*** Opening Dataset extract ***

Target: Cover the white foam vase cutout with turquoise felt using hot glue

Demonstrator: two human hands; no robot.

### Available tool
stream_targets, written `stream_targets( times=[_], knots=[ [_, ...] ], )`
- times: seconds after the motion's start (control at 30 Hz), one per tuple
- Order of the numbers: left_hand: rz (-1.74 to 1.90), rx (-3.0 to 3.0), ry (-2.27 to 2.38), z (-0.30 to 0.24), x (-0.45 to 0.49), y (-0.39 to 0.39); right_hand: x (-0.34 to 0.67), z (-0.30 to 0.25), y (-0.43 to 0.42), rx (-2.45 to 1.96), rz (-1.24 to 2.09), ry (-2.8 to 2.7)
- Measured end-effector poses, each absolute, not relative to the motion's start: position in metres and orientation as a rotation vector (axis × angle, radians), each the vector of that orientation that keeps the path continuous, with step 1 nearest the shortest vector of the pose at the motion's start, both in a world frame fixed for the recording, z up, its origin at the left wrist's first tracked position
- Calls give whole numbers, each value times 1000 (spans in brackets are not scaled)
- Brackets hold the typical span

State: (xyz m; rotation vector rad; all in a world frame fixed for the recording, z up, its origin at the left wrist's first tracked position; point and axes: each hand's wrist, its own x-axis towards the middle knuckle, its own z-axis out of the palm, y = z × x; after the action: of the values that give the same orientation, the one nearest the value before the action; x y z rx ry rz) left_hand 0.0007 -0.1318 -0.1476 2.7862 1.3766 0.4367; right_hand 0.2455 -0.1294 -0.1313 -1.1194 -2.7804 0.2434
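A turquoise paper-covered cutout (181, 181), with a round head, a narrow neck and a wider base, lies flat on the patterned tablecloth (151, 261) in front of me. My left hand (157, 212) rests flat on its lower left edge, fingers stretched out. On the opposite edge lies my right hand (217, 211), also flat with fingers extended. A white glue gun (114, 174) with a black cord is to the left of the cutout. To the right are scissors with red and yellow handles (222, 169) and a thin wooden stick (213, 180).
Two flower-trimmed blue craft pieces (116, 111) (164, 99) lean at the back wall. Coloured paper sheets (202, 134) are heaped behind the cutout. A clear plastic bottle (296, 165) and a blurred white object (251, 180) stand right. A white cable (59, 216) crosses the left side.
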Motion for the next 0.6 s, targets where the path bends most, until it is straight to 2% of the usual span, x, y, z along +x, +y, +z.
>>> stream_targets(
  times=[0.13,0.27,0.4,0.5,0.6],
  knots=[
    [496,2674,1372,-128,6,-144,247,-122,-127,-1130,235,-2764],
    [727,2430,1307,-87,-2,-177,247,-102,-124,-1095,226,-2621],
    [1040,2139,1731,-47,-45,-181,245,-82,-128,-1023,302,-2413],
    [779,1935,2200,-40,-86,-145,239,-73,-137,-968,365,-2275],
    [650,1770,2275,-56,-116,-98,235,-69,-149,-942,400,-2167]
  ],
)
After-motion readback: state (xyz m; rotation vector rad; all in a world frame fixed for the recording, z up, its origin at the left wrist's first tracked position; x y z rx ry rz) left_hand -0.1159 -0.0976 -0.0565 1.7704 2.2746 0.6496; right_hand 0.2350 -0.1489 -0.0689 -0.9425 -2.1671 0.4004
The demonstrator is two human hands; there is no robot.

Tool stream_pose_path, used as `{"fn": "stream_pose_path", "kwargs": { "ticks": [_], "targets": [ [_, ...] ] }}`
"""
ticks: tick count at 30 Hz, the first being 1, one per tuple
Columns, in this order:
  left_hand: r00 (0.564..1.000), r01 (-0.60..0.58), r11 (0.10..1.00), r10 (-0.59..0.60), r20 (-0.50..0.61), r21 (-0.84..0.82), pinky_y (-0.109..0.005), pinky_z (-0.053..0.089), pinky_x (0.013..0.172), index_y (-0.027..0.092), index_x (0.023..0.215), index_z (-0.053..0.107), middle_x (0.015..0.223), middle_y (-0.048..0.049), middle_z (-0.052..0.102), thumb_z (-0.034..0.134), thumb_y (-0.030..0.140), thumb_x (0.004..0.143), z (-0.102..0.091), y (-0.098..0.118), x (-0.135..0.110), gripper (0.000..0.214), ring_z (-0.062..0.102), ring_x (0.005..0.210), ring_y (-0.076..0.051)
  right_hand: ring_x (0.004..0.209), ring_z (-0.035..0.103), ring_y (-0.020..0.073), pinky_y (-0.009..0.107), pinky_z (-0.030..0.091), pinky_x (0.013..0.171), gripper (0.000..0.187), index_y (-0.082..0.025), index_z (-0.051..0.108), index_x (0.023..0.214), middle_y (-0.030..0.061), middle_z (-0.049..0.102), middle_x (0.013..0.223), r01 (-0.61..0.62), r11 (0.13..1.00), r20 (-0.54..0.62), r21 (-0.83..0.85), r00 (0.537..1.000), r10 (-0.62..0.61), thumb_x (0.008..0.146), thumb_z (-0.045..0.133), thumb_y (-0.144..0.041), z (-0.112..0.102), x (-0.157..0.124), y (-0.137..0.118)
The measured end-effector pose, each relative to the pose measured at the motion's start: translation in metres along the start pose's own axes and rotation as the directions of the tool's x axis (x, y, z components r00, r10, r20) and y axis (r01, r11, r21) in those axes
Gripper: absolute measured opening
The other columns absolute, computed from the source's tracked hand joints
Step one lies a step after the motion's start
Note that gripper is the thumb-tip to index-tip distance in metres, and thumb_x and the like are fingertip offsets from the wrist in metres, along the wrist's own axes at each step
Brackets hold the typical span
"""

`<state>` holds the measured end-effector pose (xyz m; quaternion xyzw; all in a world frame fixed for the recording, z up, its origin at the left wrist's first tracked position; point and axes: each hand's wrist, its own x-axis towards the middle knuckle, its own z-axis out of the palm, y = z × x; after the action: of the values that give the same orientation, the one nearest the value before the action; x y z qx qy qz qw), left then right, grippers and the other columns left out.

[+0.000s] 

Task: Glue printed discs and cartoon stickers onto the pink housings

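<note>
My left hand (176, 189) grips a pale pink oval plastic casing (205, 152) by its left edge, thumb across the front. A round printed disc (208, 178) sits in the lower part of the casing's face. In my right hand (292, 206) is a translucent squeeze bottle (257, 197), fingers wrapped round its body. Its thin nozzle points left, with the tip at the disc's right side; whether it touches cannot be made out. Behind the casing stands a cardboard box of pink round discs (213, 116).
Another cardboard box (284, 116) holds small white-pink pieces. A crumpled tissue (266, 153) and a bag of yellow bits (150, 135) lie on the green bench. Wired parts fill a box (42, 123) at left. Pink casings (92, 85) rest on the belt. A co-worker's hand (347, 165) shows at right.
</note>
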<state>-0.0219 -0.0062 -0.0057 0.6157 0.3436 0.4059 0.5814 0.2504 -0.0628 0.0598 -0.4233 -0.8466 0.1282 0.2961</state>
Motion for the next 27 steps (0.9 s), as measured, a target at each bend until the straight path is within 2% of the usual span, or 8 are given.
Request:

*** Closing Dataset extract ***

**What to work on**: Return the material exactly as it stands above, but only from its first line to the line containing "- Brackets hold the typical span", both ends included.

**Result for this task**:
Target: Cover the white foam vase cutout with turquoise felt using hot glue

Demonstrator: two human hands; no robot.

### Available tool
stream_targets, written `stream_targets( times=[_], knots=[ [_, ...] ], )`
- times: seconds after the motion's start (control at 30 Hz), one per tuple
- Order of the numbers: left_hand: rz (-1.74 to 1.90), rx (-3.0 to 3.0), ry (-2.27 to 2.38), z (-0.30 to 0.24), x (-0.45 to 0.49), y (-0.39 to 0.39); right_hand: x (-0.34 to 0.67), z (-0.30 to 0.25), y (-0.43 to 0.42), rx (-2.45 to 1.96), rz (-1.24 to 2.09), ry (-2.8 to 2.7)
- Measured end-effector poses, each absolute, not relative to the motion's start: position in metres and orientation as a rotation vector (axis × angle, radians), each the vector of that orientation that keeps the path continuous, with step 1 nearest the shortest vector of the pose at the motion's start, both in a world frame fixed for the recording, z up, its origin at the left wrist's first tracked position
- Calls give whole numbers, each value times 1000 (spans in brackets are not scaled)
- Brackets hold the typical span

The answer requires no further additions.